-->

Jika Butuh Asing, Bukan Mandiri Namun Bunuh Diri

Oleh: Rut Sri Wahyuningsih
(Institut Literasi dan Peradaban) 

Penamabda.com - Menteri Keuangan (Menkeu) Sri Mulyani menyebutkan, sektor swasta memiliki peranan sangat penting dalam pemulihan ekonomi Indonesia.  Apabila mereka tidak pulih, sulit rasanya bagi ekonomi Indonesia untuk bangkit dari tekanan pandemi Covid-19 ( Republika.co.id, 29/7/2020).

Sri Mulyani  mengatakan, belanja pemerintah melalui Anggaran Pendapatan dan Belanja Negara (APBN) hanya berkontribusi 16 persen terhadap Produk Domestik Bruto (PDB). Artinya, sebagian besar perekonomian didorong oleh swasta dan konsumsi masyarakat.

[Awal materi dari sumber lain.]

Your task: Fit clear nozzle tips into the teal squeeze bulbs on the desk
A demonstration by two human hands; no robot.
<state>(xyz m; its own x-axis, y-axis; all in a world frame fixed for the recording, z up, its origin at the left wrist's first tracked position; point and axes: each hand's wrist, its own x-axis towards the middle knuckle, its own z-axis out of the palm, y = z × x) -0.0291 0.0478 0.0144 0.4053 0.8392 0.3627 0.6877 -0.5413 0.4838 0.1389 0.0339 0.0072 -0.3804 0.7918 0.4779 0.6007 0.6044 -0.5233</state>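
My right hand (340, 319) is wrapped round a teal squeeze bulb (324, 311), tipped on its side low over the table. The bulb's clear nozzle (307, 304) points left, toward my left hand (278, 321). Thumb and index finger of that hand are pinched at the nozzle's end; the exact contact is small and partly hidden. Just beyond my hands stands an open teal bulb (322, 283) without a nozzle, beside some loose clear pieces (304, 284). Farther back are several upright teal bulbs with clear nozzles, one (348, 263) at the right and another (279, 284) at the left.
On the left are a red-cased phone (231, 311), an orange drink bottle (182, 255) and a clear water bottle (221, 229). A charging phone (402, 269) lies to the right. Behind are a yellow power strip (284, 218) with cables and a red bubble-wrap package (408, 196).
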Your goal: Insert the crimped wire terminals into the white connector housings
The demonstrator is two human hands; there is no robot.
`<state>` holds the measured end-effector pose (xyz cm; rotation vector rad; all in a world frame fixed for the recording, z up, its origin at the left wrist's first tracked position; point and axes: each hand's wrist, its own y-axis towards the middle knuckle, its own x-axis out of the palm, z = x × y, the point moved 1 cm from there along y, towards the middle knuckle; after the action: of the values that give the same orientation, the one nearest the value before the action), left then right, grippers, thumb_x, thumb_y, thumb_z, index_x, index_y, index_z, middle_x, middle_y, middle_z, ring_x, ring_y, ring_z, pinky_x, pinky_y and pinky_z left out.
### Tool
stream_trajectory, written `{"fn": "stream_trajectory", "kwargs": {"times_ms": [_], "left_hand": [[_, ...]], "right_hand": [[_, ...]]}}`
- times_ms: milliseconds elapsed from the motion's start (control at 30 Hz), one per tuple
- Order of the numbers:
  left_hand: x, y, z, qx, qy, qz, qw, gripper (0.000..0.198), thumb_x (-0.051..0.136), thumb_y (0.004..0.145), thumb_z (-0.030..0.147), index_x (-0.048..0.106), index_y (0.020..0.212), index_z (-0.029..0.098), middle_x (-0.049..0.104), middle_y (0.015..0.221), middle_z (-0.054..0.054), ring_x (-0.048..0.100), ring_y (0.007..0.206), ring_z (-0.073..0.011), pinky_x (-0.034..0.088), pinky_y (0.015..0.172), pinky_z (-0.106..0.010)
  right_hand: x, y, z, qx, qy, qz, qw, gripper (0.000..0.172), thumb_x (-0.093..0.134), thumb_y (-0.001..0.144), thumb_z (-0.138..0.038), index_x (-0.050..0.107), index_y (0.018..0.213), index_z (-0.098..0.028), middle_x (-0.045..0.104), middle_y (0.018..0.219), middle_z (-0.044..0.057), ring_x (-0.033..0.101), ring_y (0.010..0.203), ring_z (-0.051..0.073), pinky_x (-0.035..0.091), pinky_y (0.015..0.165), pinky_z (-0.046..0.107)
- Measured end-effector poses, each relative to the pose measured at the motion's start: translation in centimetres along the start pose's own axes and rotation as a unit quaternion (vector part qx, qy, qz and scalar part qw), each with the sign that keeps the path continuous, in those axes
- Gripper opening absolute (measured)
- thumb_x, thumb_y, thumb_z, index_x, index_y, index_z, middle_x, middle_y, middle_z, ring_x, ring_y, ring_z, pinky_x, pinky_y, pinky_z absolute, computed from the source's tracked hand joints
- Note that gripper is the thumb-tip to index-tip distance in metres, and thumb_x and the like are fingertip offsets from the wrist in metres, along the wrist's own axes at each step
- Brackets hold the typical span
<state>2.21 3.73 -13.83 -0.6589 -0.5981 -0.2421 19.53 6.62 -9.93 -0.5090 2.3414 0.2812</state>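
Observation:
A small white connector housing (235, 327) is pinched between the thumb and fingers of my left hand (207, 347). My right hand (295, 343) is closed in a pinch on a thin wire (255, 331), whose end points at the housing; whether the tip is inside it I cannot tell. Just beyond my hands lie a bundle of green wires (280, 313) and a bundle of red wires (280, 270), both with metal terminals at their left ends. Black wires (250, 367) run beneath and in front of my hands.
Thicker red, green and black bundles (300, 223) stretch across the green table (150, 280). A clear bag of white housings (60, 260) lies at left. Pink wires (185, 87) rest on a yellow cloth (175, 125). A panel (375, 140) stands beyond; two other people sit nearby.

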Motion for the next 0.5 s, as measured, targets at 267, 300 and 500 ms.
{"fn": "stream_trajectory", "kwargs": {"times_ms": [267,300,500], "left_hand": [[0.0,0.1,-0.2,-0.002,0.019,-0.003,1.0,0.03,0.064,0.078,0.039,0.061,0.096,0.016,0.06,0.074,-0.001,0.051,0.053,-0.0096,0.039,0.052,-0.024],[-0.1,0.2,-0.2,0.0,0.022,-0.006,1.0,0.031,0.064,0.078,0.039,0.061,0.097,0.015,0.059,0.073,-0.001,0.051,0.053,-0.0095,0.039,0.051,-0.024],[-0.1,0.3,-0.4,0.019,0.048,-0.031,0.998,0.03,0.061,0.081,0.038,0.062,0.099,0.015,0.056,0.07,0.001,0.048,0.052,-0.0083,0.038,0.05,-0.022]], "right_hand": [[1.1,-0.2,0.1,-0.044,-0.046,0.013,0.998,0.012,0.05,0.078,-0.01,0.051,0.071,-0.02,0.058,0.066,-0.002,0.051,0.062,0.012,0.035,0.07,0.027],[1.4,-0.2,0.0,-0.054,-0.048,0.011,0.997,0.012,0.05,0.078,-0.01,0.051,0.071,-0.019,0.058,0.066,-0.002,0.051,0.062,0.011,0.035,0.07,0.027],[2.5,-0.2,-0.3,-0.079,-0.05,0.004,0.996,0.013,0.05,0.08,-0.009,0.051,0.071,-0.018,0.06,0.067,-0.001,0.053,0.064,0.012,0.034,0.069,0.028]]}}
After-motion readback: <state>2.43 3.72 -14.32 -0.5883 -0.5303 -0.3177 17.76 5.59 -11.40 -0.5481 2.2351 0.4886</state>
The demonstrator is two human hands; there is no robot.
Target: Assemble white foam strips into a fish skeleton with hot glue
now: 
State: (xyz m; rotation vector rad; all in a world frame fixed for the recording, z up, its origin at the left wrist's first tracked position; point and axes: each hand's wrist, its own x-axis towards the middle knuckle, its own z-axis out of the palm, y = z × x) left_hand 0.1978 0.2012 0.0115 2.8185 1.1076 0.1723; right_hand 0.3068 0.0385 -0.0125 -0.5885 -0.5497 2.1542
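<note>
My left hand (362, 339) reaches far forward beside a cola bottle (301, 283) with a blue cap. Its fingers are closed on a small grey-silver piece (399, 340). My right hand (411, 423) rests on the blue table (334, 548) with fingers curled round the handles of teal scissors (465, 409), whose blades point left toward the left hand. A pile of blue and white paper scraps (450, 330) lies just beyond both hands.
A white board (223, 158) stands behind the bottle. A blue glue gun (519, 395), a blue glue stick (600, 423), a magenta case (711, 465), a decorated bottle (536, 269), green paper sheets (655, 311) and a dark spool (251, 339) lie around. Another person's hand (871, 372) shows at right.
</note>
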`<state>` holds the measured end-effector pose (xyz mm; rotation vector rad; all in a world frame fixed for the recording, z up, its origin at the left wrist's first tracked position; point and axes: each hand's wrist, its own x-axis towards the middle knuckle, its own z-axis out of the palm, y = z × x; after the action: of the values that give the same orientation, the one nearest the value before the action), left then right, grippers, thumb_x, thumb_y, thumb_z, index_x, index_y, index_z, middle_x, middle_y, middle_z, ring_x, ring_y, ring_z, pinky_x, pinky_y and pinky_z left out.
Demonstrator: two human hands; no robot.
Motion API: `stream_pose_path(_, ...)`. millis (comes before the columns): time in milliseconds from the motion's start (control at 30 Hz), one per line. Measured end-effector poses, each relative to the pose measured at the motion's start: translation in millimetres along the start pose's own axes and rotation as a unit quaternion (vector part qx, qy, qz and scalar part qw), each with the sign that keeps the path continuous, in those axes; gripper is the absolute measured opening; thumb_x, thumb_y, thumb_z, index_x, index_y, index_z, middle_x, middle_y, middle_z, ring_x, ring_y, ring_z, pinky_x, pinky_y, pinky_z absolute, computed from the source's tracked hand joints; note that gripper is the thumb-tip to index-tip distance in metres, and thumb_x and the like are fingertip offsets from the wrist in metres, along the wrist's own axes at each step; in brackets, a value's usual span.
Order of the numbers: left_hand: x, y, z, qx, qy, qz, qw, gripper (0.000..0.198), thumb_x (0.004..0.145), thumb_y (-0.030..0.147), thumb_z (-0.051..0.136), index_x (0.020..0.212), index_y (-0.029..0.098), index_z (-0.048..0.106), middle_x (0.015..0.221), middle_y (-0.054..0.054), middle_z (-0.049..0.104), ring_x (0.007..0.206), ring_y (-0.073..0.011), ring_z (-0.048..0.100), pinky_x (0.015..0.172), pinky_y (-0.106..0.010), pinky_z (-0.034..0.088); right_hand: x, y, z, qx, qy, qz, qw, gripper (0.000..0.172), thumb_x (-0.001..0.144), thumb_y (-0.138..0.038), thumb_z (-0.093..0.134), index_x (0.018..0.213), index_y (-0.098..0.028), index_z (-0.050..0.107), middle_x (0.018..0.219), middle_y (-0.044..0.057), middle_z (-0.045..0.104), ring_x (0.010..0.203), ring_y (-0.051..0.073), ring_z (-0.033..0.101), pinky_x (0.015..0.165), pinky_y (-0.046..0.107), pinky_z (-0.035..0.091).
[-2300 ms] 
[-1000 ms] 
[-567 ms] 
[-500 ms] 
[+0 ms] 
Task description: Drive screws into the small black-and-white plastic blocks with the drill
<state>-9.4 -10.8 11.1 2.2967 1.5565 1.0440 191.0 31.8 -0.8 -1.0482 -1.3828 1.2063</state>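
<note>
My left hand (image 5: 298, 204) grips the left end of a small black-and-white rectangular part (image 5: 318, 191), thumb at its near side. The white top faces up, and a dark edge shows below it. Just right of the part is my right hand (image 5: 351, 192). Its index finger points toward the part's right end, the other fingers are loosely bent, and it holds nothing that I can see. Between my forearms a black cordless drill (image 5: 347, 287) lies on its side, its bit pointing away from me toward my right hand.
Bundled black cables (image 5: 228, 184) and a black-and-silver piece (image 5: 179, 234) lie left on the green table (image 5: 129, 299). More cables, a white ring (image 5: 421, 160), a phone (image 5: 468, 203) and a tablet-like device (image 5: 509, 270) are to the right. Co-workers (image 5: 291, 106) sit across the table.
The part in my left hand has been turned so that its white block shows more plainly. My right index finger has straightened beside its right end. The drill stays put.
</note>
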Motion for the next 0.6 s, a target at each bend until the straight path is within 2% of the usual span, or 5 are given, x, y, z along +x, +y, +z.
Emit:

"Nggak mungkin ekonomi bangkit tanpa sektor swasta, korporasi, juga bangkit lagi," tuturnya dalam Penandatanganan Perjanjian Kerja Sama dan Nota Kesepahaman untuk Program Penjaminan Pemerintah Kepada Korporasi Padat Karya dalam Rangka Percepatan Pemulihan Ekonomi Nasional. 

Dengan krusialnya sektor swasta, Sri menjelaskan, pemerintah berupaya terus memberikan katalisator. Salah satunya melalui penjaminan kredit modal kerja 60 persen hingga 80 persen terhadap perbankan yang menyalurkan kredit ke dunia usaha, terutama sektor padat karya. Besaran tambahan kredit modal kerja yang dijamin bernilai antara Rp 10 miliar hingga Rp 1 triliun.

Sebelumnya, pemerintah sudah terlebih dahulu memberikan penjaminan kredit modal kerja untuk UMKM dengan kredit di bawah Rp 10 miliar.

Di sisi lain, pemerintah juga menanggung pembayaran imbal jasa penjaminan (IJP) sebesar 100 persen atas kredit modal kerja sampai dengan Rp 300 miliar. Untuk plafon Rp 300 miliar sampai Rp 1 triliun, pemerintah menanggung 50 persen. IJP disediakan dalam bentuk subsidi, sehingga tidak membebani pelaku usaha.

Pemerintah juga sudah menempatkan dana Rp 30 triliun di Himpunan Bank Negara (Himbara) dan Rp 11 triliun di tujuh Bank Pembangunan Daerah (BPD). Tujuannya, proses penyaluran kredit terus berjalan dan mendukung pemulihan sektor riil tanpa harus membebani perbankan terlalu berat.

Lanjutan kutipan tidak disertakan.